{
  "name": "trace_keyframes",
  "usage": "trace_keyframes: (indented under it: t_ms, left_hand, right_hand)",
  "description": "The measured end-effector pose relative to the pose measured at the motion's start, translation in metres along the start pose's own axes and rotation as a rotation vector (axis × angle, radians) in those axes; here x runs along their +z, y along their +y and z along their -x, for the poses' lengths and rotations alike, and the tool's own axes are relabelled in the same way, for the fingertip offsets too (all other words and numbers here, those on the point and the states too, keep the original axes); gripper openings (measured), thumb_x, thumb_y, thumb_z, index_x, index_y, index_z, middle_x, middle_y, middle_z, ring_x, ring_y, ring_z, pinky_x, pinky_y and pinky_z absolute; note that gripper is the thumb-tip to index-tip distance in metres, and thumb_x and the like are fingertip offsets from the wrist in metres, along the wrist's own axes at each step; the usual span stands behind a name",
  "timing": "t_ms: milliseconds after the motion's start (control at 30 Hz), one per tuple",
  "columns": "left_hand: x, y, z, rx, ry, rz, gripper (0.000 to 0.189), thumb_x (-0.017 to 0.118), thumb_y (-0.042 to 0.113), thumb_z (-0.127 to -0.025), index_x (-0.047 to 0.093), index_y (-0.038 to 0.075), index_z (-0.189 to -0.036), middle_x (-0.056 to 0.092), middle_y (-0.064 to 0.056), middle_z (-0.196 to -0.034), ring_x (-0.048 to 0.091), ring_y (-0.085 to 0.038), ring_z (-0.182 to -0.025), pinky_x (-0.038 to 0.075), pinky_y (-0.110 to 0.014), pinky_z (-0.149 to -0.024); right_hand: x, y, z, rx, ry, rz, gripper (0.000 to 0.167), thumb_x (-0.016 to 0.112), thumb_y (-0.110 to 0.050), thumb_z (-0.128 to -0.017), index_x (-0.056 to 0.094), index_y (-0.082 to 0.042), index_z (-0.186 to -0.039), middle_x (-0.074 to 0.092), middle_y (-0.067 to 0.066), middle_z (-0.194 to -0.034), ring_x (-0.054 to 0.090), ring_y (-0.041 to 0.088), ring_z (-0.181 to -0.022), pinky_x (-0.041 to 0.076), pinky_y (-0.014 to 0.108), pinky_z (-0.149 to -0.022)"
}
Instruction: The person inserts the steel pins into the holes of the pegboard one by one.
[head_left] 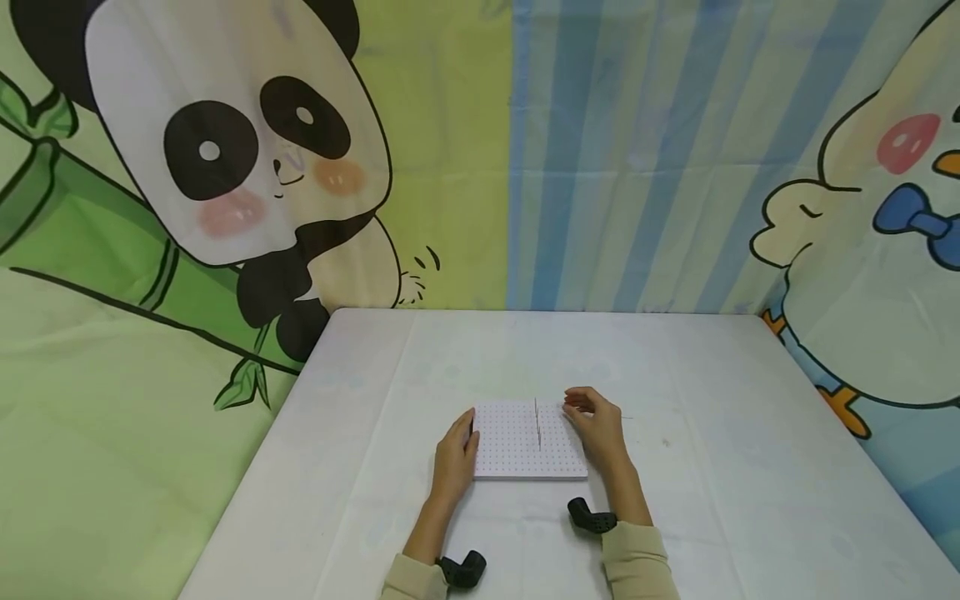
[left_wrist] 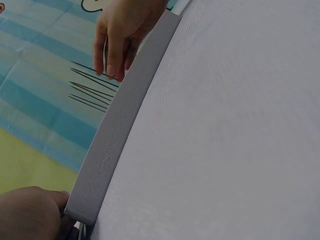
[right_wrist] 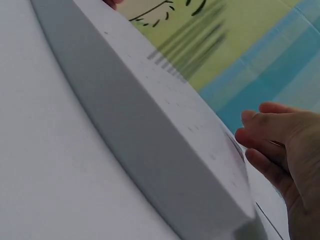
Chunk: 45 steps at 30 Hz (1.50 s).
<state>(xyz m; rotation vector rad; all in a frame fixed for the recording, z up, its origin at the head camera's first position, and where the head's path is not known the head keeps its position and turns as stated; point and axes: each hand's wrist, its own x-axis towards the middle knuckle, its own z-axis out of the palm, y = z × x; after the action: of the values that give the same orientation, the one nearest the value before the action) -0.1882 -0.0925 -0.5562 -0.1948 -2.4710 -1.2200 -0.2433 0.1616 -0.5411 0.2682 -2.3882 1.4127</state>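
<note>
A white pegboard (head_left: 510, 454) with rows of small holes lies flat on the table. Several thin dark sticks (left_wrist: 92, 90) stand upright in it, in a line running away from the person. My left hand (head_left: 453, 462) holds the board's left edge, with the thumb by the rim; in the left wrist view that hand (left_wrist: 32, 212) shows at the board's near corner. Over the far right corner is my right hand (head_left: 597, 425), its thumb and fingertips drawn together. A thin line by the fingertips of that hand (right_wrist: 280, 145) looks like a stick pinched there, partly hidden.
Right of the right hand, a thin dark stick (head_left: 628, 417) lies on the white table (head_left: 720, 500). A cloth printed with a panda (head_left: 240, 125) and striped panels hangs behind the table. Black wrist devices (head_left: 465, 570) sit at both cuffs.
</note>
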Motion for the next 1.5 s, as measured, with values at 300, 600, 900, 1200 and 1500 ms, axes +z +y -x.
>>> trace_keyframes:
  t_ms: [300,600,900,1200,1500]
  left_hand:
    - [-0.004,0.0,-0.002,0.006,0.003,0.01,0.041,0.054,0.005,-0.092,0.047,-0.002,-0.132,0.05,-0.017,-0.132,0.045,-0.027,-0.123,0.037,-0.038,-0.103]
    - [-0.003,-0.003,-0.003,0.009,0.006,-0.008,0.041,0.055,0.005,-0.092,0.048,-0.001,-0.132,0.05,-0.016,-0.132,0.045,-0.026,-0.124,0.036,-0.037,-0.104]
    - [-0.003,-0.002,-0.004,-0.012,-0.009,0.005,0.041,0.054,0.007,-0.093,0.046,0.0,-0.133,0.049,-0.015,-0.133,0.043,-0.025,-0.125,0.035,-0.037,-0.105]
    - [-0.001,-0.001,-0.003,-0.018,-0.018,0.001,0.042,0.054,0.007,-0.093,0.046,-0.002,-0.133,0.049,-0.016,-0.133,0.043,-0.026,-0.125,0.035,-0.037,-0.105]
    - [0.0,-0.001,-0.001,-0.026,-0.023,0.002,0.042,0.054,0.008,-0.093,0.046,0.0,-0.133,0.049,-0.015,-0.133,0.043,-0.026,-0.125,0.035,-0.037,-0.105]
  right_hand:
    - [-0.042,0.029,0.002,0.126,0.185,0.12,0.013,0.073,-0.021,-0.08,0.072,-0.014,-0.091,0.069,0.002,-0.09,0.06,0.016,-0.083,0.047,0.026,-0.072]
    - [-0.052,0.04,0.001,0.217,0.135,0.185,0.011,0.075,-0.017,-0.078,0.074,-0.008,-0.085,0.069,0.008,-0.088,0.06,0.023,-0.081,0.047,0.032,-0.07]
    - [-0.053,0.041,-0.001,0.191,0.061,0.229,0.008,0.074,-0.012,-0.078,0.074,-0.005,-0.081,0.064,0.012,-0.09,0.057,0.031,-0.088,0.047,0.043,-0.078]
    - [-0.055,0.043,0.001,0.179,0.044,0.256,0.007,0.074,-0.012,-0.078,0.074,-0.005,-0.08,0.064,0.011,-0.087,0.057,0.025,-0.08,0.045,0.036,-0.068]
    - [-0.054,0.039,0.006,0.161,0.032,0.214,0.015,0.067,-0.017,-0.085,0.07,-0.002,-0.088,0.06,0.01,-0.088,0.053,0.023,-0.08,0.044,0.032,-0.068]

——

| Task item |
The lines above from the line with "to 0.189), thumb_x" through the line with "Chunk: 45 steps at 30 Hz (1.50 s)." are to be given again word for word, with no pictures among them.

| Worked solution |
  "columns": "left_hand: x, y, z, rx, ry, rz, gripper (0.000 to 0.189), thumb_x (-0.017 to 0.118), thumb_y (-0.042 to 0.113), thumb_z (-0.127 to -0.025), index_x (-0.047 to 0.093), index_y (-0.038 to 0.075), index_z (-0.189 to -0.036), middle_x (-0.056 to 0.092), middle_y (-0.064 to 0.056), middle_z (-0.196 to -0.034), ring_x (-0.048 to 0.091), ring_y (-0.085 to 0.038), ring_z (-0.182 to -0.025), pinky_x (-0.038 to 0.075), pinky_y (-0.110 to 0.014), pinky_z (-0.149 to -0.024); right_hand: x, y, z, rx, ry, rz, gripper (0.000 to 0.167), thumb_x (-0.016 to 0.112), thumb_y (-0.110 to 0.050), thumb_z (-0.128 to -0.017), index_x (-0.056 to 0.094), index_y (-0.082 to 0.042), index_z (-0.186 to -0.039), middle_x (-0.074 to 0.092), middle_y (-0.067 to 0.066), middle_z (-0.194 to -0.034), ring_x (-0.054 to 0.090), ring_y (-0.041 to 0.088), ring_z (-0.181 to -0.022), pinky_x (-0.041 to 0.076), pinky_y (-0.014 to 0.108), pinky_z (-0.149 to -0.022)"
}
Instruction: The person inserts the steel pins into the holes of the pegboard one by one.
[head_left] 
[left_wrist] 
[right_wrist] 
Chunk: 45 steps at 30 Hz (1.50 s).

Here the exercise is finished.